Abstract

A large literature provides empirical evidence that financial development enhances welfare by stimulating economic efficiency and offering more profitable growth opportunities, although the issues of identifying the exact mechanisms through which finance enhances welfare and dealing with the simultaneity between financial development and growth still remain contentious. This paper takes a firm-level approach to study the link between financing sources and firm growth in India. We start by observing that (domestic) financial underdevelopment should not necessarily constrain all firms’ growth opportunities equally, given they can also access other non-bank finance sources such as retained earnings, foreign finance and government borrowings. Similarly, it is unrealistic to assume that similar financial structure will generate homogenous effects across firms.

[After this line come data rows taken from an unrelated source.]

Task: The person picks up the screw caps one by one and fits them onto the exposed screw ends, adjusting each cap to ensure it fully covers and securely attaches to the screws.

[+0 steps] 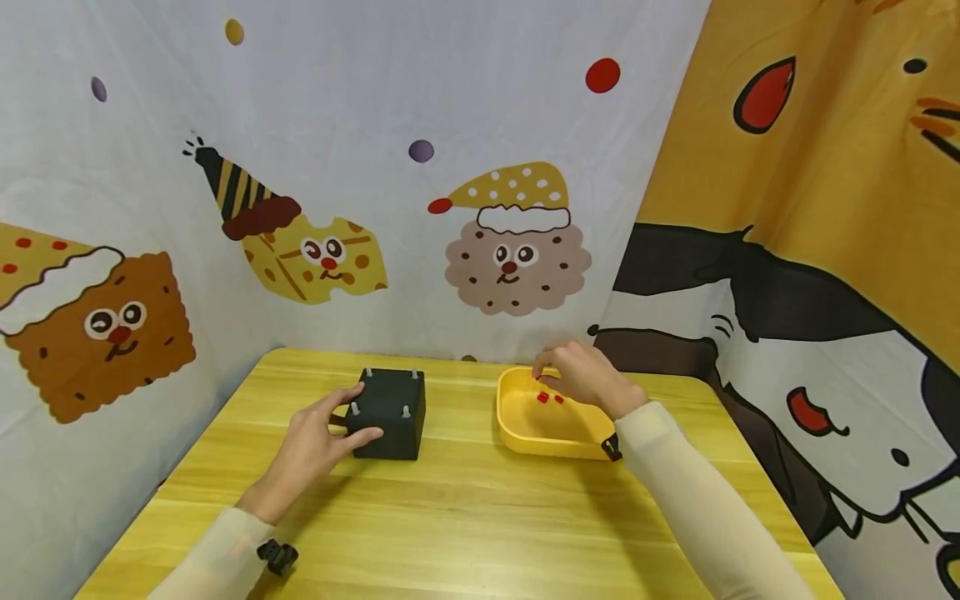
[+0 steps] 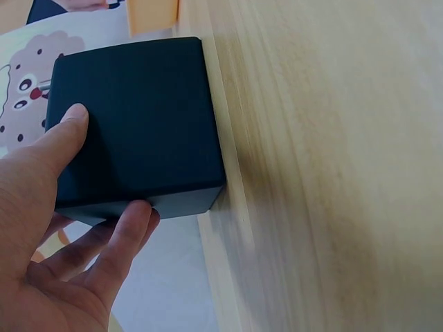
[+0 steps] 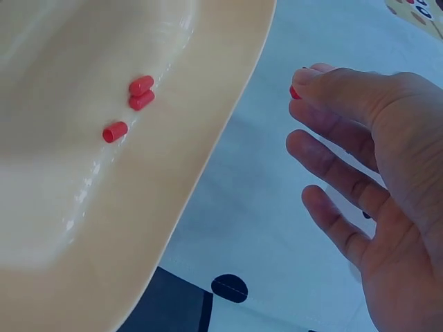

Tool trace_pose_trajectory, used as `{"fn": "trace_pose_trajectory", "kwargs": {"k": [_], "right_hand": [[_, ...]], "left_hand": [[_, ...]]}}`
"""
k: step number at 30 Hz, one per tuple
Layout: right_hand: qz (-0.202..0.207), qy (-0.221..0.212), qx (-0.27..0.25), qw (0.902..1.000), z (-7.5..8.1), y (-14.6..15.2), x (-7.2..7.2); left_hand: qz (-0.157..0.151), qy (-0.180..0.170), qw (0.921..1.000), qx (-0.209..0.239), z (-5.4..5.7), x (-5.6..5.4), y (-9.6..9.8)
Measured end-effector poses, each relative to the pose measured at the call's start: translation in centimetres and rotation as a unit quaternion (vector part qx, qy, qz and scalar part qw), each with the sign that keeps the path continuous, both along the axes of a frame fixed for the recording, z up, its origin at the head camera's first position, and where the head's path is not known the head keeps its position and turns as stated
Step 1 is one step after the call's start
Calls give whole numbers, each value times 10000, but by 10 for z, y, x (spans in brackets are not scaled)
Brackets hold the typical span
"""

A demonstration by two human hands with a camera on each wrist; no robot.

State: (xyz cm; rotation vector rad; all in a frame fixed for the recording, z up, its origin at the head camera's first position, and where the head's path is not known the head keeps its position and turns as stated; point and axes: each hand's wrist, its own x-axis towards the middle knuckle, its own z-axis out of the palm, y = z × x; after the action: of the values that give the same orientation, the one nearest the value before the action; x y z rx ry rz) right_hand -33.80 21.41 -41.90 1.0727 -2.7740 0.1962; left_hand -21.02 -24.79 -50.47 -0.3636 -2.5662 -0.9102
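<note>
With thumb and fingers spread round its near left corner, my left hand (image 1: 300, 446) grips a black box (image 1: 390, 429) on the table. A short metal post stands at each corner of the box's top; the left wrist view shows its smooth dark side and the thumb against it. Over the far side of a yellow tray (image 1: 555, 448), my right hand (image 1: 585, 377) pinches a small red cap (image 3: 295, 92) between thumb and index finger, mostly hidden by the fingertips. Its other fingers are loosely bent. Three more red caps (image 3: 115, 131) lie inside the tray, two of them side by side.
The wood-grain table (image 1: 450, 517) carries the box at left and the tray at right, with a gap between. A printed cloth (image 1: 360, 100) hangs close behind the table's far edge and along both sides. Each wrist wears a small black device (image 1: 277, 557).
</note>
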Motion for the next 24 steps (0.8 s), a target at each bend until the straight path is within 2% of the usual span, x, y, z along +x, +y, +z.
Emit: {"fn": "trace_pose_trajectory", "kwargs": {"k": [9,15,24], "right_hand": [[-24,22,-267,9996,-3,-5,10],[154,189,-385,9990,-6,-12,16],[425,166,-534,9975,-7,-24,24]], "left_hand": [[-3,122,9999,-113,0,-1,0],[-1,137,9998,-145,1,-1,0],[26,90,9998,-164,3,1,1]]}}
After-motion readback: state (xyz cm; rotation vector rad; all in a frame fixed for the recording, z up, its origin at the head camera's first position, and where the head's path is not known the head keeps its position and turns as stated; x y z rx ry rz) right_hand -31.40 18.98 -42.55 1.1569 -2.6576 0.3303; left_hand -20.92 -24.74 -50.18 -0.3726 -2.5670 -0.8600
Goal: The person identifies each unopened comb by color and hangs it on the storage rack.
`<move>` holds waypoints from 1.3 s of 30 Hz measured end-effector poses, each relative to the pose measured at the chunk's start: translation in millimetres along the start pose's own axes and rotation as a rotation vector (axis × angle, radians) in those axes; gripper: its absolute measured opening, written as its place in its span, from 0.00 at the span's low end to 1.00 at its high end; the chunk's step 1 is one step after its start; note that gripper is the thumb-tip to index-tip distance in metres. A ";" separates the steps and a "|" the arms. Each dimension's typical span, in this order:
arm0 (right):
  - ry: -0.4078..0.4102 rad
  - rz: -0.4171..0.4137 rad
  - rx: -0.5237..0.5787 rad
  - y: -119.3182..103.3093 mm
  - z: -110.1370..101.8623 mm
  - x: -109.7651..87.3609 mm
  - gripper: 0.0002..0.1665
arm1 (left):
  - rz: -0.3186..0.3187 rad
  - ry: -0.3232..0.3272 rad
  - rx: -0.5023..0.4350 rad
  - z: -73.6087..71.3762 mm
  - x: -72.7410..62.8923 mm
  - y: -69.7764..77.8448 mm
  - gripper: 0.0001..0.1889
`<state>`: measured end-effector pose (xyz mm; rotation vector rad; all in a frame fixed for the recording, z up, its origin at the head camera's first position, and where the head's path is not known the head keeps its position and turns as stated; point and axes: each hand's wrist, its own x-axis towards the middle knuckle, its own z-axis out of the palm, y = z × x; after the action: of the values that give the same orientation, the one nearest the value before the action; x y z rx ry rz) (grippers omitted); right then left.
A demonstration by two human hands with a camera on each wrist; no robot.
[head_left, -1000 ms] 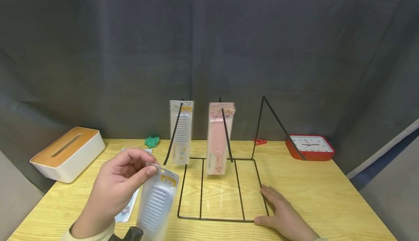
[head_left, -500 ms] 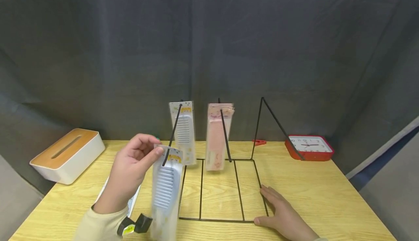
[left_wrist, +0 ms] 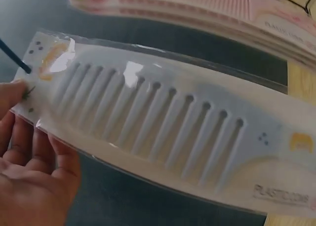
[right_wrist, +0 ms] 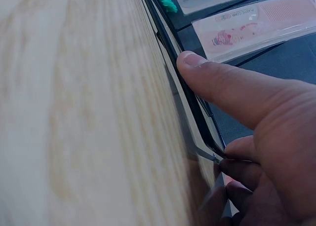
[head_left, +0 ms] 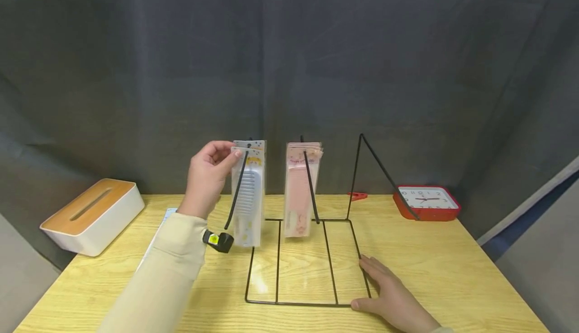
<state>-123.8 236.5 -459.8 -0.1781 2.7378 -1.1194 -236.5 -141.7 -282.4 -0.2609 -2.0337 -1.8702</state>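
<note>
My left hand (head_left: 205, 177) pinches the top left corner of a packaged blue comb (head_left: 247, 197). This comb hangs on the left hook of a black wire display rack (head_left: 312, 304), the rod passing through its hole. Another packaged blue comb (head_left: 256, 144) is mostly hidden behind it. Its teeth and printed card fill the left wrist view, with thumb and fingers at the card's end. Several packaged pink combs (head_left: 298, 192) hang on the middle hook. My right hand (head_left: 389, 293) holds the rack's front right corner, thumb against the front bar (right_wrist: 190, 97) and fingers at the side bar.
A white tissue box with a wooden lid (head_left: 92, 217) stands at the left. At the right is a red clock (head_left: 427, 203); a red clip (head_left: 359, 196) lies behind the rack. My left sleeve partly covers a light-blue package (head_left: 168, 213).
My left hand has carried the blue comb up and away from me, over the left hook's tip and along the rod to the comb behind. My right hand has stayed put.
</note>
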 end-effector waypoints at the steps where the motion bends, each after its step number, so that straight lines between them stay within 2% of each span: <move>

These considerations motivate our research questions of whether financing sources matter for firms’ productivity growth and whether this depends on firm characteristics such as ownership and size. We answer these questions using a rich micro panel data set and employing econometric techniques that deal with the potential reverse causality from financial structure to productivity growth. We find that relative to retained earnings, bank and nonbank finances positively affect firm level productivity growth with bank loans having the largest and government borrowings the least effect on growth. Size is found to play a mediating role in the finance-growth nexus: access to bank loans (nonbank finance) disproportionately benefits smaller (bigger) firms. Further analysis around ownership structure suggests that all else equal, it would appear that financial structure matters only for the growth of domestic private firms.